Our philosophy as Golf Designers subtly shifts; it is never completely static, always adjusting to our current thinking and continued understanding of the game and what makes it popular. The foundation of our philosophy however, has never changed. How can we create a course to be as natural as possible, as seamless as possible, as sustainable as possible? In a recent article, David McLay Kidd likened it to birthing a child for adoption. When we give birth, but Mother Nature adopts, how can we make sure the new mother accepts the child and raises it as her own? It cannot be done when the course starts off at odds with nature herself!

A golf course offers modern man the opportunity to explore his environment, experience nature first hand and interact with friends in a pursuit where competitors congratulate rather than berate one another.
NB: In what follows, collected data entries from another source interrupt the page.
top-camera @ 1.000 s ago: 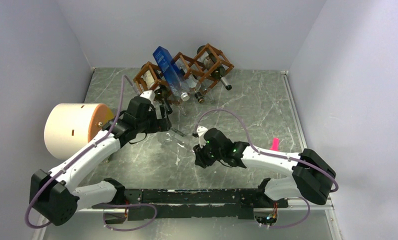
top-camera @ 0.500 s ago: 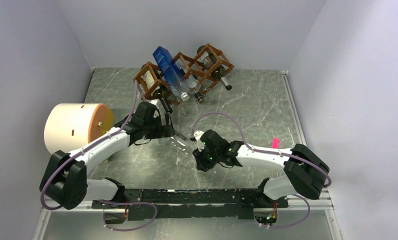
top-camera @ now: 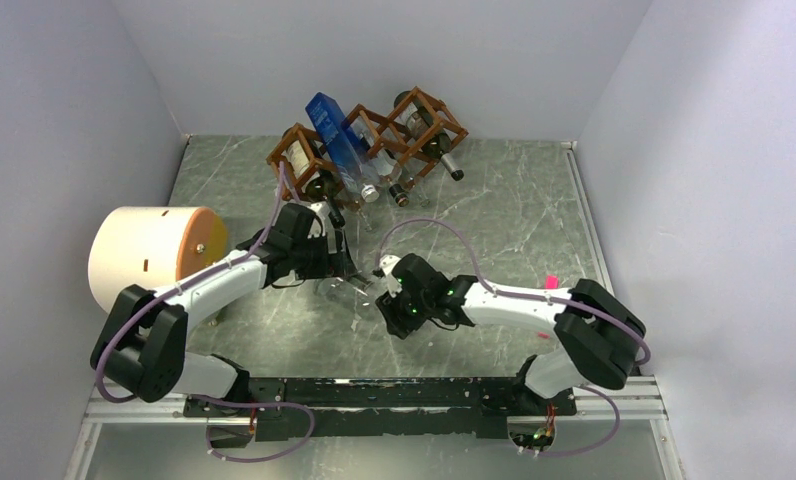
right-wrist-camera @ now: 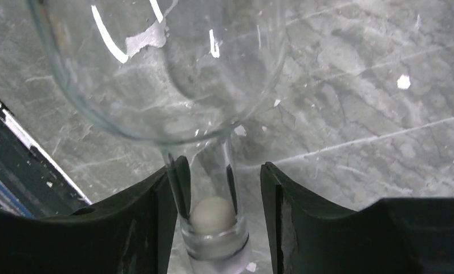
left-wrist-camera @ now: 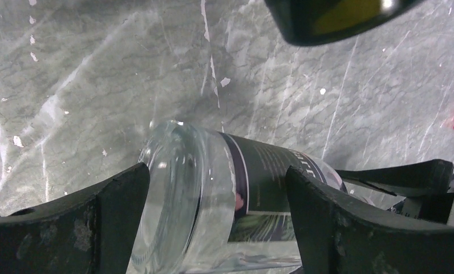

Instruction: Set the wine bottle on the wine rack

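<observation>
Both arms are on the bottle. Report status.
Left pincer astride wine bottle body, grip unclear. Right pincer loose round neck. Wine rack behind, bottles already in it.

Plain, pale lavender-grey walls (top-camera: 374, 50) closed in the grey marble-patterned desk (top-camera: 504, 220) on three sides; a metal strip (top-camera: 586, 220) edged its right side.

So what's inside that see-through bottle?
A pale stopper sits in the neck of the clear bottle; the body looks empty, with table showing through. Its dark label hides part of the inside.
</observation>
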Tool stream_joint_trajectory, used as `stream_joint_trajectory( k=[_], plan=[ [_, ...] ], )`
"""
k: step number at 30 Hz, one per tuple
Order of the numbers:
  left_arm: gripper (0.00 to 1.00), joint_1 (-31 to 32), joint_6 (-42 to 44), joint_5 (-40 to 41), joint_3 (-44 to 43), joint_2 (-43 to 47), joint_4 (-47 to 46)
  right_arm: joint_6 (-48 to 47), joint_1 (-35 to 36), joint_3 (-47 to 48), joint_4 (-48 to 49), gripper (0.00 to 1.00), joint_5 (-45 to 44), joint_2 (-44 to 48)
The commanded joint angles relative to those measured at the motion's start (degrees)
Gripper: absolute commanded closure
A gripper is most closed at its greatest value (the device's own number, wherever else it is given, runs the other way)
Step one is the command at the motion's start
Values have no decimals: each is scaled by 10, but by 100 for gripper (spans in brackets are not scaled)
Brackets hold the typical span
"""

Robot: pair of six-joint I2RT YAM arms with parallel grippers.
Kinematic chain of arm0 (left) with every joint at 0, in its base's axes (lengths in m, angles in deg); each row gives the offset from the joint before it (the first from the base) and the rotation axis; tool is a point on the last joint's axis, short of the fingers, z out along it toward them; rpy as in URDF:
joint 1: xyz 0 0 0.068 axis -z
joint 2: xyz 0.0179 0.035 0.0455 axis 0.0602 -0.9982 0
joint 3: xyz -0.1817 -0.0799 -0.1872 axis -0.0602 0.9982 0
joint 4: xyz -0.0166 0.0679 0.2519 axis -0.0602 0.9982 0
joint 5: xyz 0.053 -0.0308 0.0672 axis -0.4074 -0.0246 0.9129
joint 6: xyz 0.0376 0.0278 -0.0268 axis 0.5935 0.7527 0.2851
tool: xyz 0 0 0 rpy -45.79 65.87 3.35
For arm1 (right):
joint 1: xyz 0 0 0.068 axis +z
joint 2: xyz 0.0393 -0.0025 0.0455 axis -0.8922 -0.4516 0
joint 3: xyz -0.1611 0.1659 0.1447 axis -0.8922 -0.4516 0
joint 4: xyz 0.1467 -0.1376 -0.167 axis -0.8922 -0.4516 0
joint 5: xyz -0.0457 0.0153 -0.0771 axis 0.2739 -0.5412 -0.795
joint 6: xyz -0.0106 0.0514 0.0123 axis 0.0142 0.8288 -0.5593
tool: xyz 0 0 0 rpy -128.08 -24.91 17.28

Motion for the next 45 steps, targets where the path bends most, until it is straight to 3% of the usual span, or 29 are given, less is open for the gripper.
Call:
stream_joint_trajectory(
  k=[1,12,17,19,24,45],
  plan=[
    [8,-4,15,-14,-4,-5,19,-26,-1,30,13,44,-4,-31],
    [12,-5,-4,-10,0,-1,18,-60,0,62,16,44,47,-90],
    [15,-5,-19,-12,4,-1,12,-61,0,64,19,50,49,-102],
    [17,-4,-26,-10,4,1,11,-56,2,63,28,60,44,-103],
    [18,-4,-32,1,2,19,13,-51,5,56,40,100,17,-93],
    [12,-4,-76,207,-20,194,87,-50,5,27,68,100,67,74]
  ],
)
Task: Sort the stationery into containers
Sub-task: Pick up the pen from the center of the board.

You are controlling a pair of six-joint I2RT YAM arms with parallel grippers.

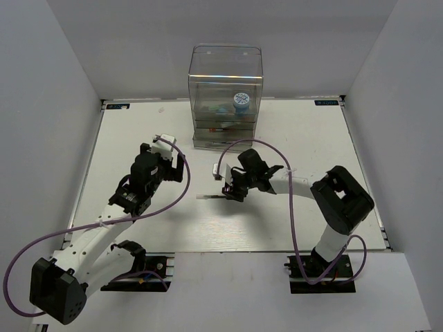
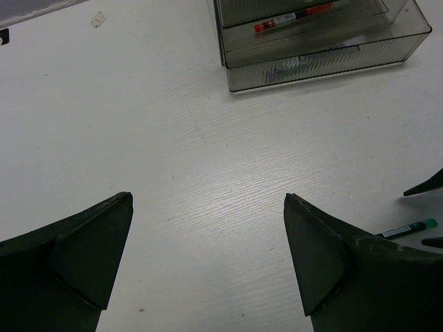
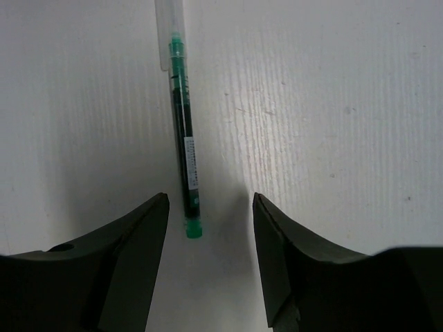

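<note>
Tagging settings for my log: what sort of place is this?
Probably a lab robot cell: a white table boxed in by plain grey panels, with a clear drawer organiser and a green pen on it.

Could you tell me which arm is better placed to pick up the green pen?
Right: the right gripper is open with the end of the green pen between its fingers. The left gripper hangs open over bare table, the pen off to one side.
</note>
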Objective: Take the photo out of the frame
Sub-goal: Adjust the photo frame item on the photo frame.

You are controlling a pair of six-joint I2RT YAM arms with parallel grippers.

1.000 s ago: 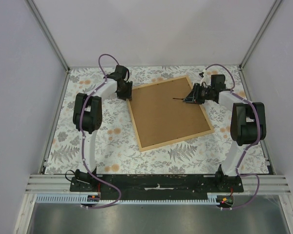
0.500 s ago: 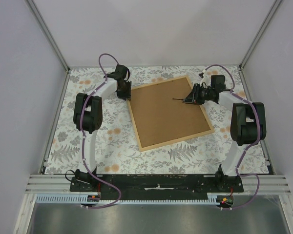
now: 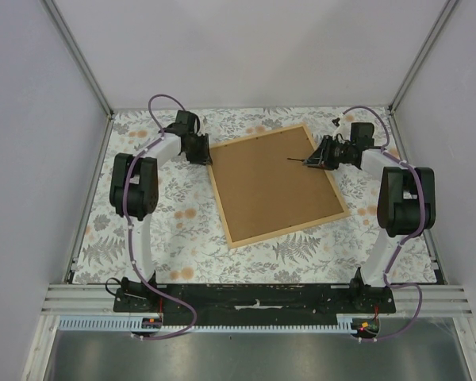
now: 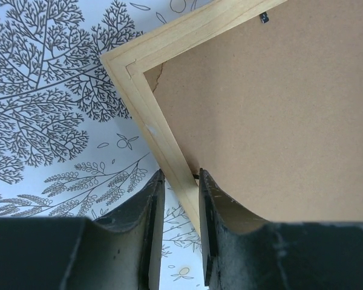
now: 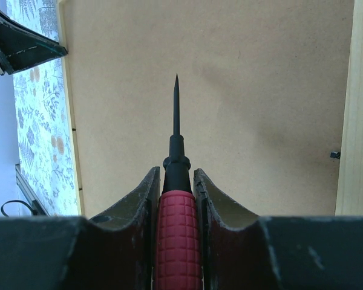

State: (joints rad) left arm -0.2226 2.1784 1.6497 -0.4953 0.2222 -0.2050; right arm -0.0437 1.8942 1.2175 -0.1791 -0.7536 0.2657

How can we, as golf designers, do all we can to promote these interactions?

There is an overarching philosophy, but also a project specific philosophy that develops into the unique identity of each course. We work hard to develop the philosophy or style unique to each project. We suggest that it is hard to look at our projects one against another and easily identify similarity, just as it would be difficult to see similarity in two differing landscape types.

Photo of Bandon Dunes, Hole 15

Where the similarity in golf design might show itself to the aficionado may be in the strategic philosophy we favor. Fun golf exists for the average golfer where choices exist. A narrow fairway littered with hazards, offering a single strategy of play might be thrilling for the low handicapper, but not so appealing for everyone else. To go yet further, the hazards on a golf hole should not punish the average golfer trying to make his par or bogey, but in fact, guard the hole from the attacking golfer attempting to make birdie or better. Many years ago a golf professional complained to David that when playing with an amateur, he was frustrated that his 'good shots' kept finding bunkers, while his playing partner kept hitting fairways. It was lost on this golf pro that Bandon Dunes allows bogey play, but defends with deep pot bunkers close to where the attacking player wants to be.

It seems to us that through the creation of courses during the past 20 years, a great course is defined by creative strategy and designed tight lines of attack, juxtaposed with generous fairways and green surrounds. Finding a wayward ball should be probable. This is often how golf courses present themselves in Scotland. The great Links have benign rough (most of the time) and a lot of space to miss, but not much to make birdies.